Nora Farley is a composer whose music explores the sacredness of the Earth from many angles, delving into themes of environmentalism, natural history, and spirituality. An avid choral singer and poet, Nora writes modally informed, melodically driven music for all types of vocal and instrumental ensembles, often using her own texts. She holds a B.A. in vocal performance and comparative languages and linguistics from Earlham College, and an M.M. in composition from the University of Michigan, where she was awarded the 2024 Brehm Prize in choral composition for her piece "Precatio Terrae: A Prayer to Earth". Her teachers include Sarah Miller, Roshanne Etezady, Erik Santos, and Evan Chambers. In addition to composition, she organizes and leads Pagan community singing events in Ann Arbor Michigan with her ukulele. Outside of music she has worked as a teacher of Japanese, French, and English languages, and enjoys reading, cooking, handcrafts, and creative writing.
Photos by Rj Dion
Every piece I write is an act of devotion and exploration. I choose something I love or care about or that I’m struggling with, and through the medium of music seek to understand it better, on a level more innate and intuitive than language.

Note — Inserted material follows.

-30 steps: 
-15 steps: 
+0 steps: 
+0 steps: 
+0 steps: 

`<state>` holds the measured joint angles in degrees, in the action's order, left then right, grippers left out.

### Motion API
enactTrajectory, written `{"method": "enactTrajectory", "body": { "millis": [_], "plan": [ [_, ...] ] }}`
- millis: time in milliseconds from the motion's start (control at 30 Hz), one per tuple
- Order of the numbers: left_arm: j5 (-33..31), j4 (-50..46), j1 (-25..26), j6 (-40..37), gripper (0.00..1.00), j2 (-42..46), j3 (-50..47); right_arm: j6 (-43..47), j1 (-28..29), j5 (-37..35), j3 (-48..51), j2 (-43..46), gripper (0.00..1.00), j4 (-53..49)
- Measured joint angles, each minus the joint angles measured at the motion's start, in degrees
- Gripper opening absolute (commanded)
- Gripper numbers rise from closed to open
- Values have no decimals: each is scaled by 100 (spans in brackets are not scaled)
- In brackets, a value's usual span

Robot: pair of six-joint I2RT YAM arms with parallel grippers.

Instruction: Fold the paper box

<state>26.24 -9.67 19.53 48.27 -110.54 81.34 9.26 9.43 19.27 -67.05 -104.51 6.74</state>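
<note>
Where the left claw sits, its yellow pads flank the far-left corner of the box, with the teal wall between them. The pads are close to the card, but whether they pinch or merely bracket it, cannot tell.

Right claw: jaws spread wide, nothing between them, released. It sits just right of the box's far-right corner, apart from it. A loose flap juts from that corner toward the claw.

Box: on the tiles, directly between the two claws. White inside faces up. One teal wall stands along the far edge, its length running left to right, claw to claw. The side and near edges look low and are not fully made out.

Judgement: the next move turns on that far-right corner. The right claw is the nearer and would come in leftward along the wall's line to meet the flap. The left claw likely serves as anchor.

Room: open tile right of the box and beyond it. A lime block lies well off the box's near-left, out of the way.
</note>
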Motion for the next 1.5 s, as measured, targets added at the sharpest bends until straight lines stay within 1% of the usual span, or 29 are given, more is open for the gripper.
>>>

This is the process not only of creating the music, but of living inside it, falling in love with it, and giving time and attention to the subject I’m writing about. I hold process and product to be equal in value, and consider my music as much for the performers as for the audience. The sounds I work with are influenced my background in early music, modern Pagan chant, J-pop, contemporary choral music, and film scores. I view music theory as a descriptive, rather than a prescriptive tool, and allow composition to be an intuitive, emotion-driven process informed, not dictated by theory. I love a modal melody, a driving beat, a drone, a good suspended chord, an asymmetrical rhythm, a tasteful minor ninth, and a wide open fifth.